Willful optimism is Tony Blair's strong suit. He hurls himself at hard cases with ironclad confidence in his ability to make history see reason. Take the liberation of Kosovo, which he spearheaded, or Northern Ireland's peace accord, which he coaxed into being. For less happy results, take the war in Iraq.
The former British prime minister journeys this month into the diplomatic wastelands of the Middle East -- with one hand seemingly tied behind him. This time, Blair confronts a challenge that may shred even his hardy historical optimism.
Some who commissioned him to represent the diplomatic artifice known as "The Quartet" -- the United States, Russia, the European Union and the United Nations -- have come to fear that Blair will try to do too much, not too little, as special envoy to Israel and the Palestinians.

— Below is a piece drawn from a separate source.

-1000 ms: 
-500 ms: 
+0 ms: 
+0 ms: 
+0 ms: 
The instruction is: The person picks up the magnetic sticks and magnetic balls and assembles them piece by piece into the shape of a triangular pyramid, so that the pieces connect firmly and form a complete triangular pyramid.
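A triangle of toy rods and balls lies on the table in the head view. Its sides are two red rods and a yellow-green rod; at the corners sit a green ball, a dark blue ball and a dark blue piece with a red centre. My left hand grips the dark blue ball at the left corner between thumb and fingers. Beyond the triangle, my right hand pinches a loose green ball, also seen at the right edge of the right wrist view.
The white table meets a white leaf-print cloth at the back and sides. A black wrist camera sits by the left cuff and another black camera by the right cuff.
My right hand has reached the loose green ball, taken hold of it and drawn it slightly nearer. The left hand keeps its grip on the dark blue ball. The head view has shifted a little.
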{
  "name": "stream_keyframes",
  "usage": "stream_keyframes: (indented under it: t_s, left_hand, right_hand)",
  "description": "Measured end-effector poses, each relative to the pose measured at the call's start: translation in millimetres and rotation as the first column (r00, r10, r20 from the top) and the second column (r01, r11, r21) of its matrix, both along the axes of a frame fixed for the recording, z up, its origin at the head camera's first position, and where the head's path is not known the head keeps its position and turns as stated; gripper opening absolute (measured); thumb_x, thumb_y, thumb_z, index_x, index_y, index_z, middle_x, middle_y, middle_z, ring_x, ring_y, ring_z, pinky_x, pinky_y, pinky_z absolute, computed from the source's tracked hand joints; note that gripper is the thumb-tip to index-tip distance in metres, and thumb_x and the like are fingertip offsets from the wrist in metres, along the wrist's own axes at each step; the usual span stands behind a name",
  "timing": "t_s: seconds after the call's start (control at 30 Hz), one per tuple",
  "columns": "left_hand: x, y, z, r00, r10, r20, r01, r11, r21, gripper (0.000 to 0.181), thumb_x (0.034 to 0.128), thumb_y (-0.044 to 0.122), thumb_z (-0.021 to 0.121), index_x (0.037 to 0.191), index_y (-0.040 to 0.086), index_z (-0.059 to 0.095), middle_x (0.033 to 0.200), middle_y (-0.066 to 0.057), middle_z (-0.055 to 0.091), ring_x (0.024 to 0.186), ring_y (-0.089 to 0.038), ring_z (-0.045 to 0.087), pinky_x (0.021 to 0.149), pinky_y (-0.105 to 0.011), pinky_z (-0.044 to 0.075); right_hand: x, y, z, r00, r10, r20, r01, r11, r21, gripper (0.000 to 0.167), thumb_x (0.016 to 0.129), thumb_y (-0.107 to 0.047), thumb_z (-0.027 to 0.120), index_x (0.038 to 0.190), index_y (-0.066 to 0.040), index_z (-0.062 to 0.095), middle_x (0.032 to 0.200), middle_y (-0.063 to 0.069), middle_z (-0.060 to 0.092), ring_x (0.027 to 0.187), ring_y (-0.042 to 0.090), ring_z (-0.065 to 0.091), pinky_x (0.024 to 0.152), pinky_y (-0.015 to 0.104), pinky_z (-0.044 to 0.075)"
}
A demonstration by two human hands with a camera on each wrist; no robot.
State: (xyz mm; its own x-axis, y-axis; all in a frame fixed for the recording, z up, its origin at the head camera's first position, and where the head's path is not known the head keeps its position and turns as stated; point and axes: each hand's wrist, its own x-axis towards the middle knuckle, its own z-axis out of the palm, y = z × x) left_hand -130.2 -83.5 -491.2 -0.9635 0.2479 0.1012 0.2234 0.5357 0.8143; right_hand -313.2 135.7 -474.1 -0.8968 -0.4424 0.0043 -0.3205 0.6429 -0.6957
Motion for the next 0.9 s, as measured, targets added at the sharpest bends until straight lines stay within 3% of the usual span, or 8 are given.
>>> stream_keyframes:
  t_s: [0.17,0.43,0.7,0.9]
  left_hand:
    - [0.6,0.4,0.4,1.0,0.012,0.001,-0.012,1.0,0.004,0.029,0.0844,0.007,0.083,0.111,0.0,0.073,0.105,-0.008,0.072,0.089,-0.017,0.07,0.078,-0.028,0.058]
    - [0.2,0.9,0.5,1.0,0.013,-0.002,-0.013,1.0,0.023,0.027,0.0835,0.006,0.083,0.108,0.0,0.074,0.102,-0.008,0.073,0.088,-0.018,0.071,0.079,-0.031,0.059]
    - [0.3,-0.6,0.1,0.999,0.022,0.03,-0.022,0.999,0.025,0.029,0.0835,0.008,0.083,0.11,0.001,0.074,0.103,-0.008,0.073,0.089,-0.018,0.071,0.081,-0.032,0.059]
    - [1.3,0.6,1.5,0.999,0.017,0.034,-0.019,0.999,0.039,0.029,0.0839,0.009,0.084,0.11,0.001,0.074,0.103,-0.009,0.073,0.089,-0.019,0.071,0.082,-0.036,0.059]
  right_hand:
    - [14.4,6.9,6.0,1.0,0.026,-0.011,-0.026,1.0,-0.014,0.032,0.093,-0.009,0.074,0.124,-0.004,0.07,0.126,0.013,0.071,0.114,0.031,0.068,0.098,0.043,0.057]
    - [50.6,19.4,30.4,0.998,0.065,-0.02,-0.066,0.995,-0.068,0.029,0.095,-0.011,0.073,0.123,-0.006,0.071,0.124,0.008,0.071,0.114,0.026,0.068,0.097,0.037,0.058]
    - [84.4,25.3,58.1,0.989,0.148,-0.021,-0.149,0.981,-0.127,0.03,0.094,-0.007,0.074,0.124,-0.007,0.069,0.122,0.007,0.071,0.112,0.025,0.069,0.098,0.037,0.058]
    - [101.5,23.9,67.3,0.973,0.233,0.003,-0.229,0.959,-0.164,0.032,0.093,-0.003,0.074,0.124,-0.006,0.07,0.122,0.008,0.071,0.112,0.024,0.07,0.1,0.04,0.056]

They know their man.
History would seem to favor the immovable object (the Israeli-Palestinian conflict) over the irresistible force (Blair's dynamism and determination). Peacemakers are blessed in the Bible, but in the Holy Land they are usually assassinated, betrayed, made to look foolish or simply ignored as they sink into ever deepening irrelevance and gloom.
That latter unhappy fate seems to have befallen James Wolfensohn, Blair's immediate predecessor as Quartet special envoy. "The current situation in the Middle East leaves him in despair," Shahar Smooha wrote in the Israeli newspaper Haaretz in July.

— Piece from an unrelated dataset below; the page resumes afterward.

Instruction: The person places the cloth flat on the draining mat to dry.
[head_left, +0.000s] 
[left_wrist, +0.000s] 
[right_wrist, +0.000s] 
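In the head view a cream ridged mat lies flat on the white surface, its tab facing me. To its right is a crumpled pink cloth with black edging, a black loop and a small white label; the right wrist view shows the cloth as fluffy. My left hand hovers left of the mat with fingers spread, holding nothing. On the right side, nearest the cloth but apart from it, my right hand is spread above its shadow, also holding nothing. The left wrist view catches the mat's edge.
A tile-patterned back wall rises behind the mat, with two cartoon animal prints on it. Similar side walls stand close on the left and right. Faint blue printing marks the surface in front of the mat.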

Smooha's source was impeccable: Wolfensohn. The former World Bank president took the occasion of Blair's appointment to break a public silence on his policy conflicts with the White House and Secretary of State Condoleezza Rice during Wolfensohn's 11-month effort to help broker understandings between Palestinians and Israelis.
Wolfensohn's version says he had to fight his way into key meetings over the opposition of Rice and National Security Council staff member Elliott Abrams. That led to Wolfensohn's staff of 18 being fired without his being consulted and in apparent retaliation. "I was stupid for not reading the small print," Wolfensohn said. "I was never given the mandate to negotiate the peace." He assumed -- wrongly -- that contributions toward that end would be welcomed.

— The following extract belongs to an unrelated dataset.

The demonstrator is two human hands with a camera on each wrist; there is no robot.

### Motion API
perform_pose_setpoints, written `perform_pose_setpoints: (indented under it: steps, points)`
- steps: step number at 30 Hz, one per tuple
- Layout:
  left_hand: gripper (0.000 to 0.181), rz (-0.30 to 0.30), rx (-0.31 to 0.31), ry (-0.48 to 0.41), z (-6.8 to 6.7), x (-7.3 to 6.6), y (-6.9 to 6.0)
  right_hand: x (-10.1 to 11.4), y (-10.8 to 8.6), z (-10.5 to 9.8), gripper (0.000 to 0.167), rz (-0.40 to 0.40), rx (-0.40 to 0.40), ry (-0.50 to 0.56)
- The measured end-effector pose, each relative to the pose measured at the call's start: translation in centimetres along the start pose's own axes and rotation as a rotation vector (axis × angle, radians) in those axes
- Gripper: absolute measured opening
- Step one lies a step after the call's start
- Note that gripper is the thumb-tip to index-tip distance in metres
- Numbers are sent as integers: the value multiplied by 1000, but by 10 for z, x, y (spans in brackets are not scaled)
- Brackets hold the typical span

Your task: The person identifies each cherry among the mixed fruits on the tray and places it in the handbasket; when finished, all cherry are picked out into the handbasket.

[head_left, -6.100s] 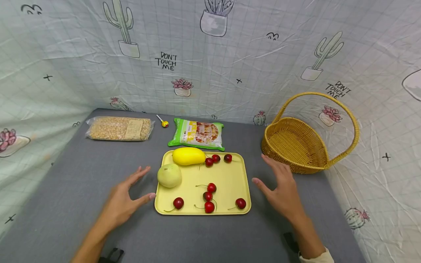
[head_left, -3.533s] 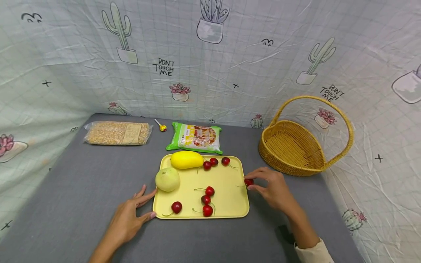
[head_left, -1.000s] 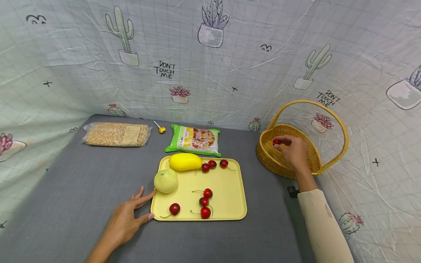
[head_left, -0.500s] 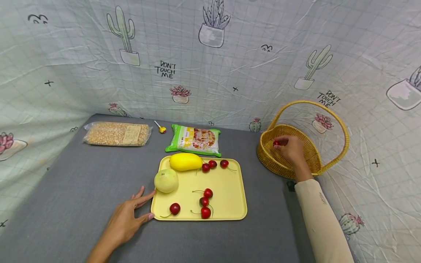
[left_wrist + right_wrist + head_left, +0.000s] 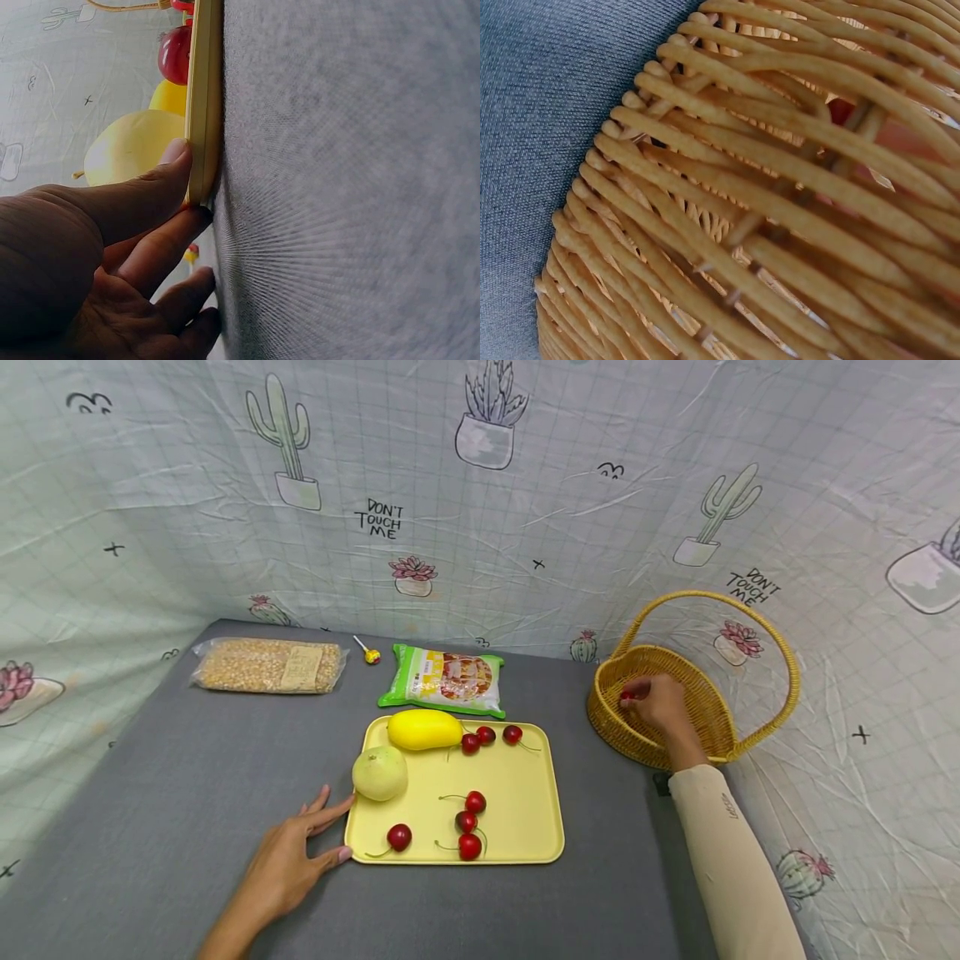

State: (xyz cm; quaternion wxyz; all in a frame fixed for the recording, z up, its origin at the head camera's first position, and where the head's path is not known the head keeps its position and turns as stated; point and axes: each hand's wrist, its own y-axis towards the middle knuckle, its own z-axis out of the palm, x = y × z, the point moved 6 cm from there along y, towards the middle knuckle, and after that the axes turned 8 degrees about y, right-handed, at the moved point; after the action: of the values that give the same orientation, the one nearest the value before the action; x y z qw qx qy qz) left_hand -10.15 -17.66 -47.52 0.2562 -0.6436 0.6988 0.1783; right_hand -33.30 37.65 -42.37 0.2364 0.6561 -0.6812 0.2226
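My right hand [image 5: 660, 700] is inside the yellow wicker basket [image 5: 606, 714], pinching a red cherry [image 5: 626, 696] between thumb and fingertips. From the right wrist, the basket's woven wall [image 5: 765, 180] covers most of the hand, and red shows through the gaps. At the left, my left hand [image 5: 288, 860] touches the rim of the yellow tray [image 5: 517, 810] with its thumb and a finger, the others spread. On the tray lie a pale green round fruit [image 5: 379, 773], a yellow mango-like fruit [image 5: 424, 729] and several cherries [image 5: 469, 847], stems attached.
Behind the tray lies a green and white food packet [image 5: 448, 680]. A lollipop [image 5: 371, 656] and a clear bag of yellow kernels [image 5: 266, 666] lie left of it. The basket's tall handle [image 5: 795, 681] arches over its opening. A patterned cloth [image 5: 480, 527] hangs around the grey table [image 5: 187, 777].
Both hands were apart from the tray at first. The left came to its rim; the right took a cherry from the tray's right side, carried it into the basket and has lowered slightly.
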Motion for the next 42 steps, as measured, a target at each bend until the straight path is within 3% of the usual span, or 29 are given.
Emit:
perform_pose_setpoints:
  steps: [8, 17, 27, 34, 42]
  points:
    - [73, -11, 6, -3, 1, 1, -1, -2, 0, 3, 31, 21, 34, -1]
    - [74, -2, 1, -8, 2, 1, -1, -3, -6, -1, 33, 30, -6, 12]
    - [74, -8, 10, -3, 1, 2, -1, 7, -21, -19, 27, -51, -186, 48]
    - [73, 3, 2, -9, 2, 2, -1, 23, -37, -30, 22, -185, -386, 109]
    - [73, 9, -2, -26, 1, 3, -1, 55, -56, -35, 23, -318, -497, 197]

Don't mistake Wolfensohn's complaint for just one more insider account of dysfunction, rivalry, treachery and bad feelings in the battered Bush administration, which is denounced almost daily by former appointees for having not listened to them, to reason or to the law. Wolfensohn also gave the interview to sketch out a seriously original approach to the Israeli-Palestinian conflict.
"There has to be a moment when Israelis and Palestinians understand that they are a sideshow," Wolfensohn told Haaretz. "The real global politics is the politics of war and the politics of nuclear weaponry and the weight of the population."
He also noted: "Both sides have to recognize that they are 11 million people in a sea of 350 million Arabs. Over the last four years, the war in Israel and Palestine has cost the international community -- including military expenditure -- somewhere between $10 [billion] and $20 billion. The Iraq War has cost $600 billion. The Afghanistan War has cost between $50 billion and $100 billion. You have a nuclear threat in Iran, you have the issue of Syria and which way it goes, and you have a doubling of the Arab population in something like between 10 and 15 years."
Wolfensohn's experience does cast a long shadow over the mission taken on by Blair, whose formal mandate is similarly restricted to improving the economic situation of the Palestinians while staying out of peace negotiations. The political role is reserved for Rice, who hopes to convene a Middle East peace conference in Washington in November.
Two things are essential for that conference to succeed, involved diplomats say: One is for Saudi Arabia to attend and to offer formally to Israel a peace plan that has been discussed in the media by King Abdullah. The other is for Bush to engage his own prestige and influence in a negotiating effort that has been left entirely to Rice. It is not yet clear that Bush is as committed to pressing Israel to make difficult compromises as is his secretary of state.
The need for Bush to engage eventually may partly explain why Blair has not been deterred by the Middle East's long abuse of would-be peacemakers. It would be foolish to sideline or constrain his enormous political skills, his close ties to Bush and that irrepressible optimism if a serious effort for peace is to be mounted. Rice should come to see that as well.